The PCI Security Standards Council (PCI SSC) released a new framework known as the PCI Software Security Framework (SSF) to secure modern payment software. The new framework is a collection of standards and programs that were built to secure the design and development of payment software. With the introduction of SSF, the existing standard – PA DSS (Payment Application Data Security Standard) will soon fade out. This simply means that the SSF replaces PA-DSS with modern requirements that support a wide range of payment software types, technologies, and development methodologies. It is a new approach that supports both the existing and future payment software and working as an extension to the PA-DSS limits to address overall software security resiliency.
The PCI SSF Standards
The PCI Software Security Framework is based on two standards, namely the Secure Software Standard and Secure Software Lifecycle Standard.
Secure Software Standard
Validation of payment software to Secure Software Standard (S3) assures that the Payment Software that is designed typically protects the integrity of the software and the confidentiality of sensitive data it captures, stores, processes, and transmits.
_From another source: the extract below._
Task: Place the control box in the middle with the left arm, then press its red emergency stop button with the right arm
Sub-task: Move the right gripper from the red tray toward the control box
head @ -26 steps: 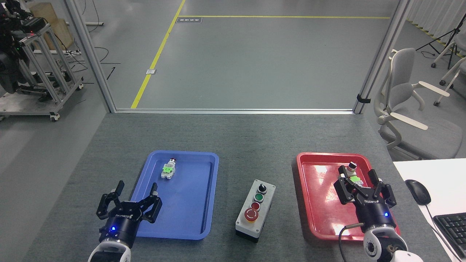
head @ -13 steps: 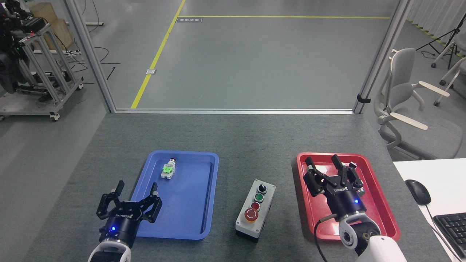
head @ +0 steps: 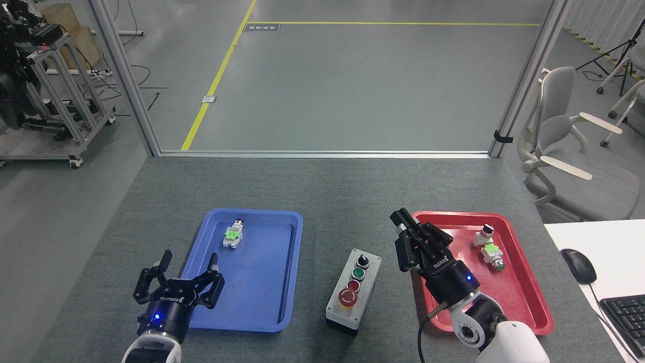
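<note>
The control box (head: 353, 291) lies on the dark-grey tabletop (head: 332, 201) between the two trays, its black base toward me. Its big red emergency stop button (head: 347, 298) with the yellow collar is the nearest in the row, below the small red button, the green button and the black knob. My left gripper (head: 190, 258) stands open and empty over the near left corner of the blue tray (head: 297, 272), well left of the box. My right gripper (head: 418, 229) hovers at the red tray's left rim, just right of the box, turned side-on with its claws bunched.
A small white switch part with a green tab (head: 233, 235) lies in the blue tray. Two similar loose parts (head: 490, 245) lie in the red tray (head: 524, 297). A mouse (head: 578, 265) and keyboard (head: 625, 317) sit on a white desk at the right.
My right gripper has swung left from over the parts in the red tray to the tray's left rim beside the box, turning side-on. The left arm and the box have not moved.
</note>
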`<state>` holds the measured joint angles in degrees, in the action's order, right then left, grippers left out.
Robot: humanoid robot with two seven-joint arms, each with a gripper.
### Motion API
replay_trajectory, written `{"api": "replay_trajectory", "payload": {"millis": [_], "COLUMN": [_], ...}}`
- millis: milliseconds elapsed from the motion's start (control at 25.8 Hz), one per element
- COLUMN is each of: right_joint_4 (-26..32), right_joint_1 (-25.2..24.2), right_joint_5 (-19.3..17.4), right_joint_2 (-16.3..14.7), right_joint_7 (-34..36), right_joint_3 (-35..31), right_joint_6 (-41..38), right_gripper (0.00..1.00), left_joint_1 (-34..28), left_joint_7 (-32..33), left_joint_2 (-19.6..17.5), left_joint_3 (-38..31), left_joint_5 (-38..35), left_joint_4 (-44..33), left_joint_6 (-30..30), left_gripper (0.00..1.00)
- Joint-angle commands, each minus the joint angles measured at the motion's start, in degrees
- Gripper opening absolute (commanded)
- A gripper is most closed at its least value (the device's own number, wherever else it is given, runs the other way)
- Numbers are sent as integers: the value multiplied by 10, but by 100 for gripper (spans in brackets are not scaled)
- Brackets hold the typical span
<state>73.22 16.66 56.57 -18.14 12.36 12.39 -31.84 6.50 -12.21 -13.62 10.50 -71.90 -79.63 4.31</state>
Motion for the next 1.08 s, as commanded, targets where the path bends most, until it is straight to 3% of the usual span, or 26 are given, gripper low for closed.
{"api": "replay_trajectory", "payload": {"millis": [0, 348, 658, 852, 1045], "right_joint_4": [-2, -58, -124, -150, -167], "right_joint_1": [-7, -1, 5, 25, 27], "right_joint_5": [-3, 15, 21, 22, 27], "right_joint_2": [13, 50, 71, 75, 76], "right_joint_7": [-2, -4, -86, -90, -90], "right_joint_3": [8, 78, 97, 123, 133], "right_joint_6": [-29, -21, -1, 62, 64], "right_gripper": [1, 0, 0, 0, 0], "left_joint_1": [0, 0, -1, 0, -1], "left_joint_7": [0, -1, -1, -1, -1], "left_joint_2": [0, 0, 0, 0, 1], "left_joint_3": [0, 0, 0, 0, 0], "left_joint_5": [0, 0, 0, 0, 0], "left_joint_4": [0, 0, -1, -1, -1], "left_joint_6": [0, 0, 0, 0, 0], "left_gripper": [100, 100, 100, 100, 100]}}
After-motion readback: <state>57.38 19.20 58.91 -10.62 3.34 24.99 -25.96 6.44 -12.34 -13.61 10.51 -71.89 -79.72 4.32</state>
Applicability of this standard typically includes-
Software products involved in or directly support or facilitate payment transactions that store, process, or transmit data.
Software products developed by the vendor that are commercially sold to multiple organizations.
Secure Software Lifecycle Standard
Validation of payment software to Secure Software Life Cycle Standard assures that vendor’s software development lifecycle processes, procedures, and practices are compliant with the PCI Secure SLC Standard. Applicability of this standard includes-
All vendors who develop payment software.